Nonprofits Insurance Alliance
- Type: Nonprofit
- Industry: Insurance
- Founded: 1989; 37 years ago
- Headquarters: Santa Cruz, California, United States
- Area served: United States: 32 states and Washington D.C.
- Key people: Pamela Davis, Founder, President and CEO
- Products: Liability and Property Insurance
- Total assets: $982.1 million USD
- Number of employees: 160 (2022)
- Website: insurancefornonprofits.org

= Nonprofits Insurance Alliance =

Nonprofits Insurance Alliance (NIA) is an American group of cooperative 501(c)(3) nonprofit insurance organizations that provide liability and property insurance exclusively to other 501(c)(3) nonprofit organizations.

==History==
Pamela Davis, NIA's Founder, President and CEO, was a graduate student at UC Berkeley during the liability insurance crisis of the 1980s, when insurance companies raised their premiums drastically, reduced their coverages, and left some segments of the market, including many nonprofits, completely uncovered. Davis' master's thesis, documented how the insurance crisis was harming nonprofit organizations and in some cases even putting them out of business. In 1987, she testified before the California General Assembly that:

Between 1984 and 1986, general liability insurance premiums increased 200 percent or more for one out of four charitable nonprofit organizations in California. During that same period, insurance companies canceled or refused to renew the general liability policies of one out of five California charitable nonprofits. Some important human service programs, such as childcare, foster care, group homes and health service were forced to dramatically cut services or close because they couldn’t find affordable insurance.

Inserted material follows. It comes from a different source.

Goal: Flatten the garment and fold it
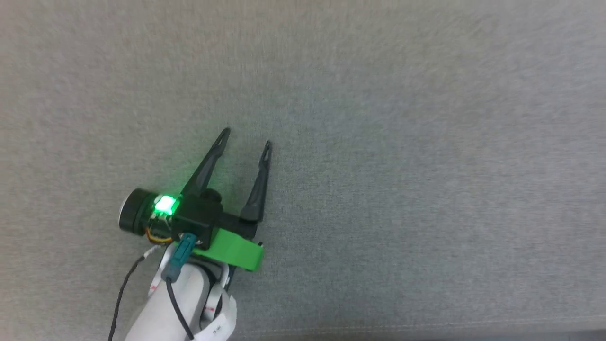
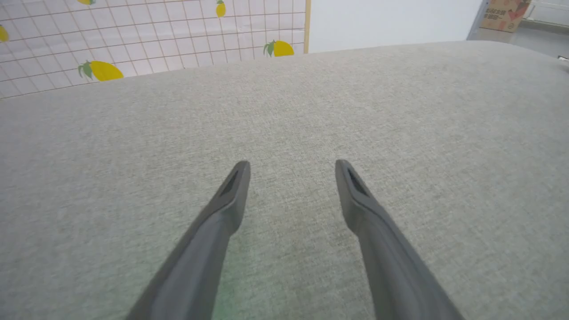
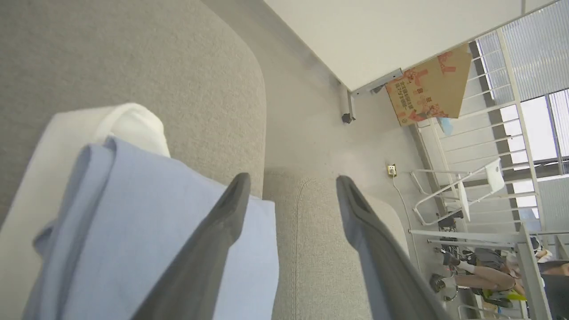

Based on her research, Davis was convinced that conventional insurers did not fully understand insurance risk in the nonprofit sector, so she set out to create a nonprofit risk pool that could better meet the needs of nonprofits in California. In 1989, Davis secured $1.3 million in loans from nonprofit partners and foundations to create the Nonprofits Insurance Alliance of California (NIAC), the first and largest company in NIA.

Over the next decade, NIAC grew to serve thousands of nonprofits, but its operations were limited to the state of California. In order to replicate the NIAC model nationwide, Davis secured $5 million from the Bill & Melinda Gates Foundation and $5 million from the David & Lucile Packard Foundation to found the Alliance of Nonprofits for Insurance, Risk Retention Group (ANI). NIA also publishes the online trade magazine Blue Avocado.

==Companies in the group==

Nonprofits Insurance Alliance is an insurance cooperative composed of four distinct 501(c)(3) nonprofit organizations:

- Nonprofits Insurance Alliance of California (NIAC): Provides liability and property insurance to nonprofits in California.
- Alliance of Nonprofits for Insurance, Risk Retention Group (ANI): Provides liability insurance to nonprofits with operations outside of California.
- National Alliance of Nonprofits for Insurance (NANI): Initially founded to provide property reinsurance, NANI now provides auto physical damage coverage to ANI members.
- Alliance Member Services (AMS): Provides support to the other companies in the group and their partner programs.